--- TASK OBJECTIVE ---
Return all the lines below, exactly as they read.
----------------------------------------
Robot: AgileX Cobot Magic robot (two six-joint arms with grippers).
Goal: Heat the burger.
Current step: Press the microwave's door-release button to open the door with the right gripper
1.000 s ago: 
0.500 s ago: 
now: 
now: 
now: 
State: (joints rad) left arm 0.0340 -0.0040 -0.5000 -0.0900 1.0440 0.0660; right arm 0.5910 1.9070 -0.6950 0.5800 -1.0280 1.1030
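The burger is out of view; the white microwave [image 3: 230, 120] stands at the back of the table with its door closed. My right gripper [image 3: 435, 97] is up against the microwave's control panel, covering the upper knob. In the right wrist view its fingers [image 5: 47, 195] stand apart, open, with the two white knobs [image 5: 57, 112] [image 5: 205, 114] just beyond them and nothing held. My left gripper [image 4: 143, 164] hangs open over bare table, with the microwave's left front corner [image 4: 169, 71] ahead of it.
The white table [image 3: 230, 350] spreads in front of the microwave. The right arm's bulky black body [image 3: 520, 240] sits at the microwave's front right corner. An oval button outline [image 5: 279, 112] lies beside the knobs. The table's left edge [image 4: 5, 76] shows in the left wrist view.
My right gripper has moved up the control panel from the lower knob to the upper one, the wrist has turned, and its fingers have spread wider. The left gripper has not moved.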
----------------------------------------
--- REPLY TO THE EXERCISE ---
Robot: AgileX Cobot Magic robot (two six-joint arms with grippers).
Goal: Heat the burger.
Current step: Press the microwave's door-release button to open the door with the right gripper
1.000 s ago: 
0.500 s ago: 
now: 
now: 
now: 
State: (joints rad) left arm 0.0340 -0.0040 -0.5000 -0.0900 1.0440 0.0660; right arm 0.5910 1.9070 -0.6950 0.5800 -1.0280 1.1030
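The burger is out of view; the white microwave [image 3: 230, 120] stands at the back of the table with its door closed. My right gripper [image 3: 435, 97] is up against the microwave's control panel, covering the upper knob. In the right wrist view its fingers [image 5: 47, 195] stand apart, open, with the two white knobs [image 5: 57, 112] [image 5: 205, 114] just beyond them and nothing held. My left gripper [image 4: 143, 164] hangs open over bare table, with the microwave's left front corner [image 4: 169, 71] ahead of it.
The white table [image 3: 230, 350] spreads in front of the microwave. The right arm's bulky black body [image 3: 520, 240] sits at the microwave's front right corner. An oval button outline [image 5: 279, 112] lies beside the knobs. The table's left edge [image 4: 5, 76] shows in the left wrist view.
My right gripper has moved up the control panel from the lower knob to the upper one, the wrist has turned, and its fingers have spread wider. The left gripper has not moved.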

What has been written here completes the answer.